I hadn’t listened to Sun Kil Moon before today, but on a whim (and an incredibly detailed Pitchfork review) I decided to check out the band’s newest release Benji. The great thing about listening to a band you’ve never heard of is that you can’t have any expectations as to what it might sound like. Maybe it’s because of lead singer Mark Kozelek’s baritone vocals, or his ties to Ohio, but I was immediately hooked on Benji.
Let’s start with what Benji isn’t. It’s not a happy album. In fact, plenty of people die throughout the songs. The opening song “Carissa” deals with Kozelek’s second cousin and her death after an aerosol can exploded while she took out the trash (coincidentally the same way her grandfather died, as Kozelek sings, “what are the odds?”). “Pray for Newtown” obviously addresses the Newtown school shooting, while imploring you to cherish your own life. “Jim Wise” tells the story of a family friend that mercy killed his wife only to back out on his own suicide. And I’ll let you guess how the characters in “Micheline” fare. Tough subject matter, but it’s all very honest.
It isn’t all doom and gloom though. Kozelek dedicates songs to both his father and his mother (“I Love My Dad” and “I Can’t Live Without My Mother’s Love) that are both funny and touching at the same time.

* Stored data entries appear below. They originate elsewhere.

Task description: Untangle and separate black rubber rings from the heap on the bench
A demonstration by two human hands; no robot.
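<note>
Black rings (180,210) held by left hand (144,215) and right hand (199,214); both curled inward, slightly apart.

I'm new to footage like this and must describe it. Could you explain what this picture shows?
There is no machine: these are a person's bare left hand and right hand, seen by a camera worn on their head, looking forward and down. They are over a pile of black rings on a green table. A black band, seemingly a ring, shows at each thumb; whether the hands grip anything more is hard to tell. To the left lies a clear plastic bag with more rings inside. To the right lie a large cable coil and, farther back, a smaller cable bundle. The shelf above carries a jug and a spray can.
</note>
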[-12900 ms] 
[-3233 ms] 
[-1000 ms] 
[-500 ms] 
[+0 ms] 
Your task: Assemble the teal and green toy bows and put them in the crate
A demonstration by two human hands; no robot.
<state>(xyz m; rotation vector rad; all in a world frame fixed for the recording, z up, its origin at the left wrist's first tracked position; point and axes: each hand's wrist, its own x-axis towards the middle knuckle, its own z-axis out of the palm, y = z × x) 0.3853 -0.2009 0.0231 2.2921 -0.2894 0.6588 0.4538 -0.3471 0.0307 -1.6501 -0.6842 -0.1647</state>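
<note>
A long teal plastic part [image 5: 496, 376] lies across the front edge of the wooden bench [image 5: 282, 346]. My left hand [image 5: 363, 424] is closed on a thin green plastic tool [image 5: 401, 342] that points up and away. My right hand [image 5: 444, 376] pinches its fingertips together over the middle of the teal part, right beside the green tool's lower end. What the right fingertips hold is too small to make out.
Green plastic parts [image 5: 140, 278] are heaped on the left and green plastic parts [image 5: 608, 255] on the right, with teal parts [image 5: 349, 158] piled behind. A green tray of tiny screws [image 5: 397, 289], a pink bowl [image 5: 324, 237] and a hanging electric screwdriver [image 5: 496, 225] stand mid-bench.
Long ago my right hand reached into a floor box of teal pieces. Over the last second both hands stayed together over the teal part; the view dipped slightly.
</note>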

The album wraps on a lighter note with Kozelek detailing his recent trip to a Postal Service concert in “Ben’s My Friend.” While some may not appreciate the lyrics about the mundane moments of Kozelek’s life, they definitely paint a picture for the listener.
Which is part of the appeal. Sun Kil Moon, and Benji, is folk music at its best. I can’t relate to many of Kozelek’s lyrics, but damn, I get lost in the stories that he’s telling. Whether he’s singing about deaths in the family, his brief turn as a schoolyard bully, or whatever else is going on in his life, you can’t help but get lost in the story telling. Every good artist strives for it, and Sun Kil Moon achieves it.